The Light Writings series (1991—1996) was Inspired by Harmel's PhD research. Here she juxtaposed the idea of photography as "writing" on film with light, actual writing on photographs, and wordplay such as homonyms, in sequences like Berried, in which a chair is gradually buried in strawberries. In this series, Michael Weinstein observed "Harmel is at her best when she is a not-so-merry prankster … acknowledging the slings and arrows of fate and redeeming them with wit," and cited the sequence, Not a bed of roses (1994) as a model.

=== Collaborative work ===

Carole Harmel and Lialia Kuchma, A Creature/Ecriture, archival ink jet and thread, 8.5 x 17.7, 2013.

In the 2000s, Harmel's work took an increasingly collaborative turn. She worked with her husband, painter Arthur Lerner, on her "Facing Modigliani" series (2009), to create portraits of Chicago artists which Lerner painted in the style of Modigliani over images that Harmel shot of each person. In "Chicago Odyssey" (2011), she reached back to her beginnings as an undergrad lit major to co-create What Weinstein called "boldly rollicking" works replete with pathos and wit, in which artists cast themselves as characters in Homer's classic and then worked into portraits Harmel took of them. She followed with "Another Iliad" (2016), which invited artists to paint, draw and collage over photographs she took on the site of Troy.

"Chicago Odyssey" instigated another collaboration, "Re-Woven" (2013), with Harmel's one-time Artemisia co-member Lialia Kuchma. Kuchma cast herself as Penelope in the "Odyssey" series, and put her weaving skills to use in her contribution. That inspired new works, incorporating French and English language puns (e.g., A Creature/Ecriture or Fin/Fin) and a larger narrative on the stations of life, in which Kuchma cut Harmel's prints into strips and re-wove them, drawing a "net" over the image. In 2018, Harmel created another collaborative series, "A Clowder of Cats," in which her cat, Mica, "enters" the works of 22 Chicago artists.

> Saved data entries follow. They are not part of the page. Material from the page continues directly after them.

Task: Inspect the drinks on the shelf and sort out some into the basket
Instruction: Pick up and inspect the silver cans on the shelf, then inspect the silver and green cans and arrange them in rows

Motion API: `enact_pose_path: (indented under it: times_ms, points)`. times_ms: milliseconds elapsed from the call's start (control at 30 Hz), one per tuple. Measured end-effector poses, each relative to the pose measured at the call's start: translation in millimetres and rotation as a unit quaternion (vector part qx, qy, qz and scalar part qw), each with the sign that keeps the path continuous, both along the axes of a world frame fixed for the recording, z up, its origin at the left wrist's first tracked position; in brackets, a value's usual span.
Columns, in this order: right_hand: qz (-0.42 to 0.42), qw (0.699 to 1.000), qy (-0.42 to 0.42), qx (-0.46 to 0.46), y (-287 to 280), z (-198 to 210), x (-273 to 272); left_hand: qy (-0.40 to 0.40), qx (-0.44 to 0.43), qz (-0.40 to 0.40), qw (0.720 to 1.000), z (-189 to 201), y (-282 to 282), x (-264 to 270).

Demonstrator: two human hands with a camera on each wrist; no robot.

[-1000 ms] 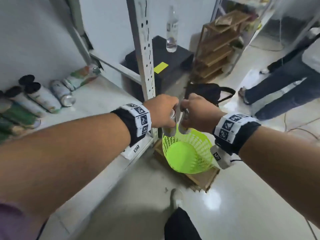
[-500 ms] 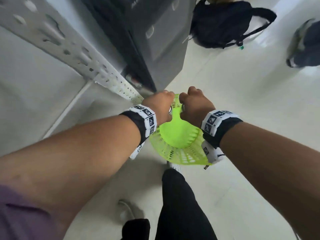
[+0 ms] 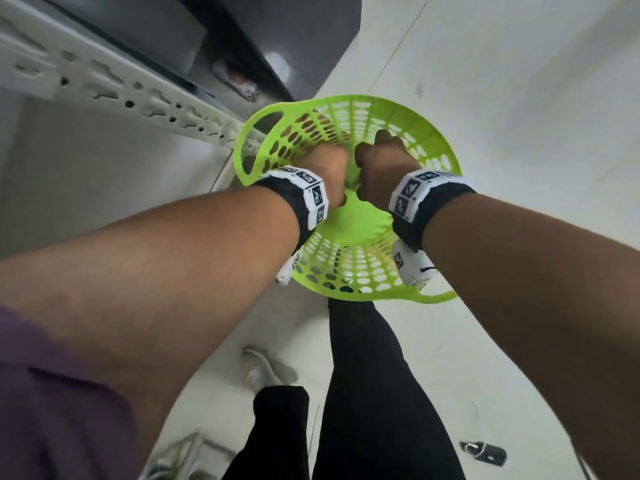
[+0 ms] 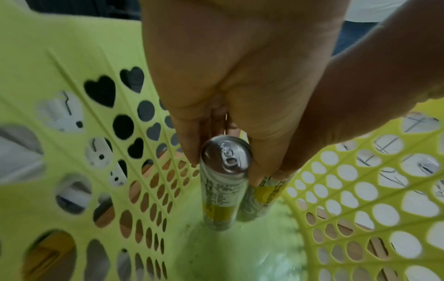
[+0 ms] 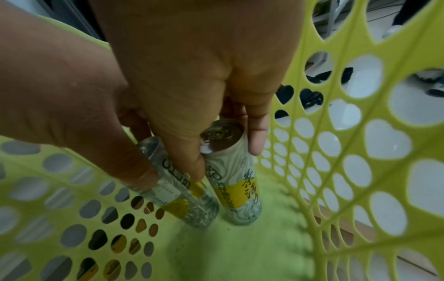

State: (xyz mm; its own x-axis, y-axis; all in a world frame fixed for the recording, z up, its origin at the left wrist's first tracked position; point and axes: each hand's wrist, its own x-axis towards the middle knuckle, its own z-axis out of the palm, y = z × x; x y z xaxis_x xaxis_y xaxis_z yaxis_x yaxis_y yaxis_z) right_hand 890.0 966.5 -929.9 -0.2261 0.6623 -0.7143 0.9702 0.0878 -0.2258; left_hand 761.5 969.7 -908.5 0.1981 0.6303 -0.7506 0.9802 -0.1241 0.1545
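A lime-green perforated basket (image 3: pixel 346 107) sits on the floor below me. Both hands reach down inside it, side by side. My left hand (image 3: pixel 325 178) grips the top of a slim white and yellow can (image 4: pixel 222 192) between thumb and fingers. My right hand (image 3: pixel 381 168) grips a matching can (image 5: pixel 234 182) the same way. The two cans stand nearly upright and close together, their bottoms at the basket floor (image 5: pixel 240 247). In the right wrist view the left hand's can (image 5: pixel 179 192) leans slightly. The head view hides both cans behind the hands.
A white perforated shelf post (image 3: pixel 138 95) and a dark cabinet (image 3: pixel 277 39) stand just left of and behind the basket. My black trouser leg (image 3: pixel 363 375) and white shoe (image 3: pixel 263 368) are close below it. A small black object (image 3: pixel 483 453) lies on the pale floor.
Both hands have gone down from above the basket's rim into it, carrying the cans. The head view has tipped downward, so the shelf with its drinks has left the picture.
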Motion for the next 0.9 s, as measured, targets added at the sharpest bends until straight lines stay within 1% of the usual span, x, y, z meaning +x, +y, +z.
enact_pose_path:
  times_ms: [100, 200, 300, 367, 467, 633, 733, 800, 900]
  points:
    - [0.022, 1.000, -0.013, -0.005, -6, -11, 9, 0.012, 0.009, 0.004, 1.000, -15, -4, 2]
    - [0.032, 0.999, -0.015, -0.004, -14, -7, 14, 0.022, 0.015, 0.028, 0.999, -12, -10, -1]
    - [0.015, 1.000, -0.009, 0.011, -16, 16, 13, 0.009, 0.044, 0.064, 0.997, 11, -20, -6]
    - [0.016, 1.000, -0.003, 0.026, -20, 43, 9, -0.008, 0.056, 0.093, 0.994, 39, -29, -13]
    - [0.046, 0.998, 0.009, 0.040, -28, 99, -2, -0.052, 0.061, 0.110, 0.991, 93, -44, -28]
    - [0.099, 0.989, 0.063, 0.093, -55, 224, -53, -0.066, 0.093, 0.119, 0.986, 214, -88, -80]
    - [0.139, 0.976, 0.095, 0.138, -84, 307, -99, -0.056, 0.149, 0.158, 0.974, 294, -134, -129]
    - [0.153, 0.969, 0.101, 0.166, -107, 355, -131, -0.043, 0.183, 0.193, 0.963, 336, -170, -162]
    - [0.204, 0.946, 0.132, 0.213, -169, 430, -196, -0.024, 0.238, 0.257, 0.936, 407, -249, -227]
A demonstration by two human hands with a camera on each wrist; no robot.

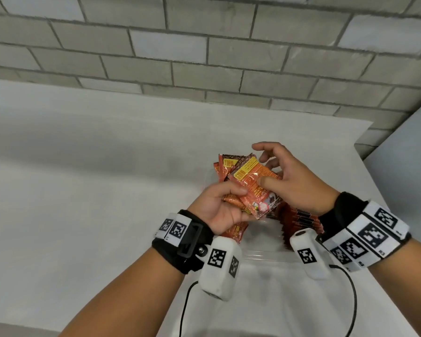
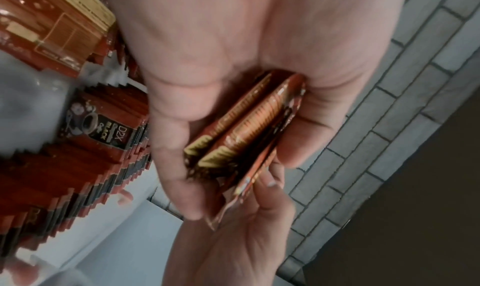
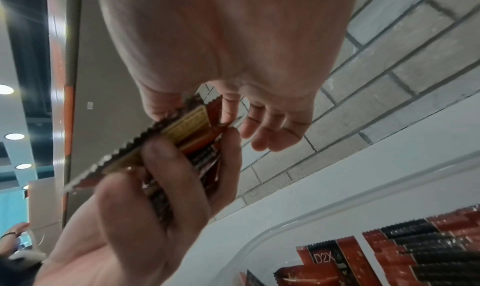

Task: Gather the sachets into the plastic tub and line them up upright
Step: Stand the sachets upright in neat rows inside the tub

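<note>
Both forearms, strapped with marker-covered wrist bands [image 1: 365,237], reach in over the clear plastic tub [image 1: 260,254] on the white table [image 1: 83,190]. Above it, the left hand [image 1: 219,205] grips a loose fan of orange-red coffee sachets [image 1: 231,171], thumb on top and fingers curled beneath. The right hand [image 1: 294,181] pinches the topmost sachet [image 1: 255,188] of that fan between thumb and fingers, with the index finger lifted clear. Down in the tub, a row of sachets [image 1: 301,220] already stands on edge, packed face to face; the right wrist view shows a few at the end of that row [image 3: 324,257] leaning or lying flat rather than upright.

The likeliest trouble is the fan itself: the foil looks slick and the packets sit skewed, so pulling the top one away could drag its neighbours out of the left hand's grip and drop them flat into the tub or onto the table. A packet pushed in carelessly could also tip the standing row, since nothing visible braces its open end
</note>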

== Writing and teaching ==
From 1979—1982, Harmel wrote about photography and film as a contributing editor for the New Art Examiner and Exposure, and as Chicago correspondent for Afterimage. Her contributions included reviews on André Kertész, Wynn Bullock, contemporaries Keith Smith, Jane Wenger, Joseph Jachna and Harold Allen, and major exhibits. Her New Art Examiner essay "The Word vs. the Image – some thoughts on reading photography" was republished in The Essential New Art Examiner anthology (2011) and singled out in Donald Kuspit's review of the book as notable. The essay examined the word/image relationship through the lens of theoretician Minor White's work on reading photographs and the emerging field of semiology, which related to Harmel's PhD research.

Harmel's teaching career began in 1972 at Richard J. Daley College. The following year, she transferred to Harry S. Truman College, where she would teach film, photography, art history and other subjects, including ceramics, to a diverse student body until retiring in 2007. She received the Distinguished Professor Award there in 1999 and served as Chairperson of Department of Art and Foreign Languages (1992—2004).

== Collections and recognition ==
Harmel's work is held in numerous public and private collections, including those of: Museum of Contemporary Art in Chicago, Illinois State Museum, Mary and Leigh Block Museum of Art, State of Illinois Building, Taubman Museum of Art, Wellesley College, Kemper Insurance, Lake Shore Bank, Container Corporation, Muriel Newman, and Dennis Adrian. She has been awarded the Chicago Society of Artists' Prize (1973), a Polavision Grant (1977), an Illinois State Museum Purchase Prize (1985), and an Illinois Arts Council Grant (1986), among others.